> Work to complete: Count the lines below that hold the word "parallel" and say how many, with no other text.

___ Data supplied ___

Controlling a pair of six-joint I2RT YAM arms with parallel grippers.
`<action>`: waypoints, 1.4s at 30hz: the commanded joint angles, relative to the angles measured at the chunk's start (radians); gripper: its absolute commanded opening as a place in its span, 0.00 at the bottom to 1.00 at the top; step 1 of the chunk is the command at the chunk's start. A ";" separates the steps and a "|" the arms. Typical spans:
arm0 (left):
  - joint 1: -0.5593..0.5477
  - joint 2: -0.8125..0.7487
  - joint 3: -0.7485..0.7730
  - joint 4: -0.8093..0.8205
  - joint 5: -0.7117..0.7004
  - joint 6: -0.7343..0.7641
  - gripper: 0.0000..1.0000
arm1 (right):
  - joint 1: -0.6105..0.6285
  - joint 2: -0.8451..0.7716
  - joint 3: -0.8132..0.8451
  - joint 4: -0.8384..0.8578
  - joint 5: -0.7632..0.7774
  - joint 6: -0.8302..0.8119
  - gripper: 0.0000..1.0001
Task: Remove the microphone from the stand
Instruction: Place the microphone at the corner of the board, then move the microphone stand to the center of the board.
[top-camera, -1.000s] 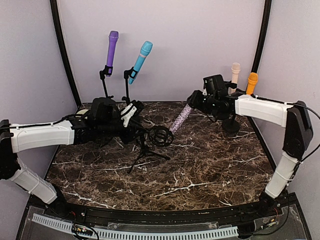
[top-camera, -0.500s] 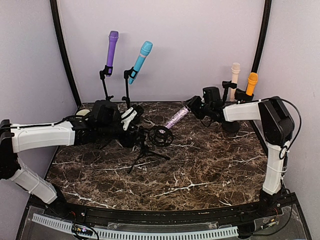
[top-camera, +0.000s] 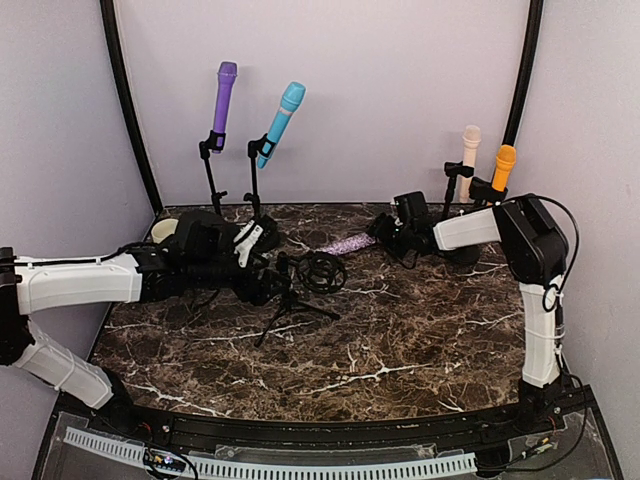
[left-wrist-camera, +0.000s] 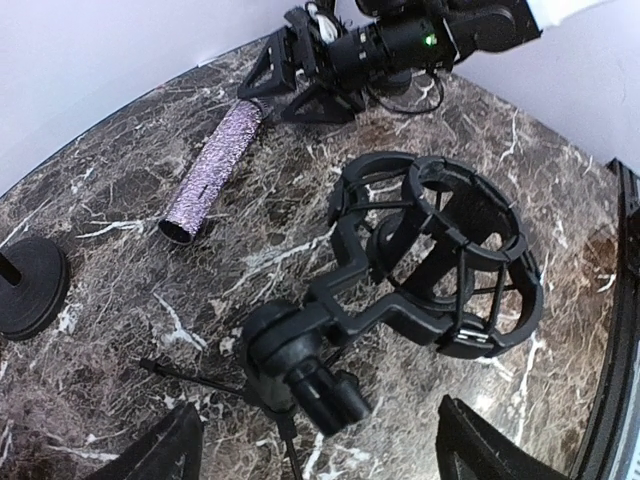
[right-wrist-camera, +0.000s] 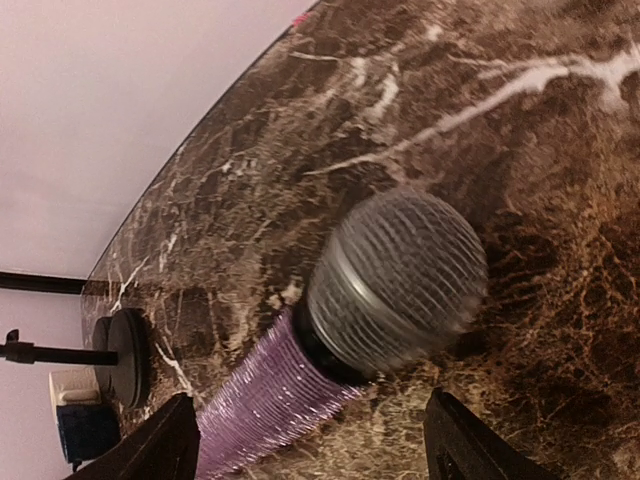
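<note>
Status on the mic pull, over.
Both open: left gripper at the stand, right gripper at the microphone's head. Microphone out, flat on the table. Nothing in the way.

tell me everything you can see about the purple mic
The mic is a handheld type: a glittery purple barrel with a dark end, a black collar and a rounded grey mesh head that looks like metal. It lies flat on the marble table near the back, out of the stand and apart from it. Its head sits between the open fingers of the right gripper, which do not seem to touch it.
</note>
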 joint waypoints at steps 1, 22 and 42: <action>-0.006 -0.076 -0.112 0.163 0.031 -0.181 0.83 | -0.009 -0.003 0.016 0.000 -0.011 -0.040 0.84; -0.005 -0.246 -0.195 0.083 -0.128 -0.438 0.82 | 0.041 -0.411 -0.321 -0.049 -0.279 -0.267 0.95; 0.182 -0.375 -0.027 -0.292 -0.086 -0.357 0.87 | 0.310 -0.561 -0.411 0.011 -0.400 -0.217 0.97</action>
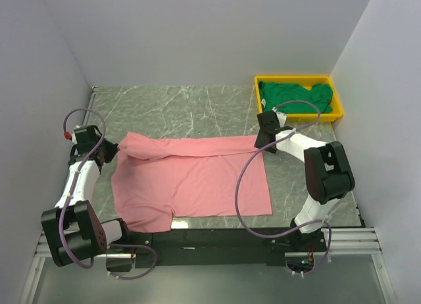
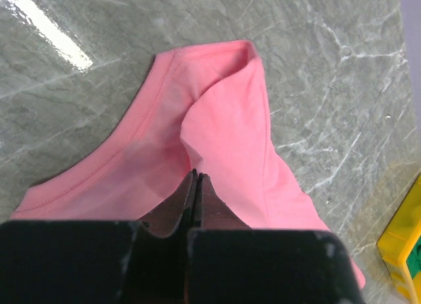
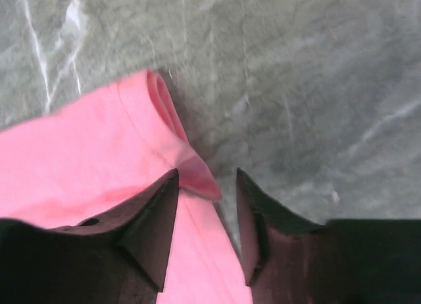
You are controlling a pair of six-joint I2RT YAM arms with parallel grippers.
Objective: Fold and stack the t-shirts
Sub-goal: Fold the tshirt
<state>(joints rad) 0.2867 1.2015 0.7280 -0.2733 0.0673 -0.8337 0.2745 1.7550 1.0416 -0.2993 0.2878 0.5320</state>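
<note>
While your left gripper (image 2: 196, 177) stands with its fingers pressed together on a raised fold of the plain pink short-sleeved cloth t-shirt (image 1: 191, 176), your right gripper (image 3: 207, 185) stands with its fingers apart.

Left tool: the pink cloth rises to the fingertips and is pinched there. Ahead of the tips a stitched edge curves away over the grey-green marble-patterned table (image 1: 184, 103). Bare table lies ahead of this tool and to either side of the cloth. The white side wall (image 1: 39, 87) stands close on its outer side.

Right tool: a folded, hemmed corner of the pink t-shirt lies in the gap between the fingers, against the finger on the shirt side (image 3: 154, 231). The other finger (image 3: 253, 218) shows bare table around it. Whether that corner is gripped you cannot tell from the wrist view; the fingers do not close on it.

Between the two tools the pink t-shirt lies spread, its far edge running from one to the other and its body reaching back toward the arm bases.

Just beyond the right tool sits the yellow rectangular plastic tray (image 1: 337, 112), with the dark green cloth t-shirt (image 1: 296, 97) bunched inside. Open table runs beyond both tools to the back wall.
</note>
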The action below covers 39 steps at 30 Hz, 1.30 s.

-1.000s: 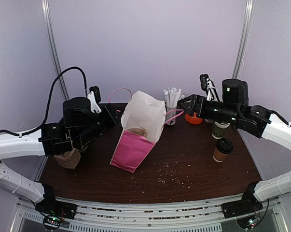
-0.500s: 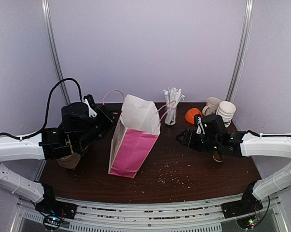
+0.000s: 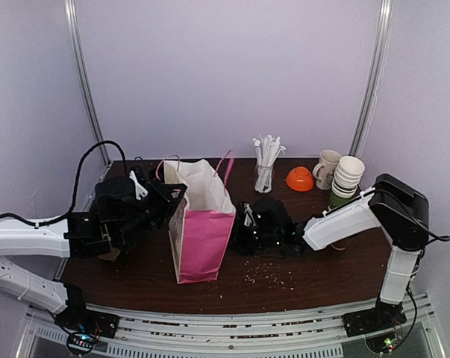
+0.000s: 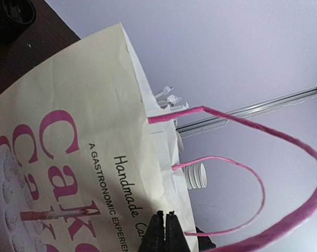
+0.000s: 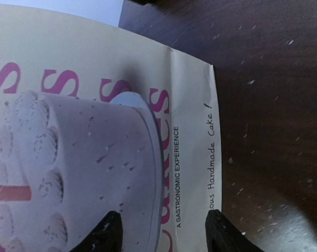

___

> Task answer: 2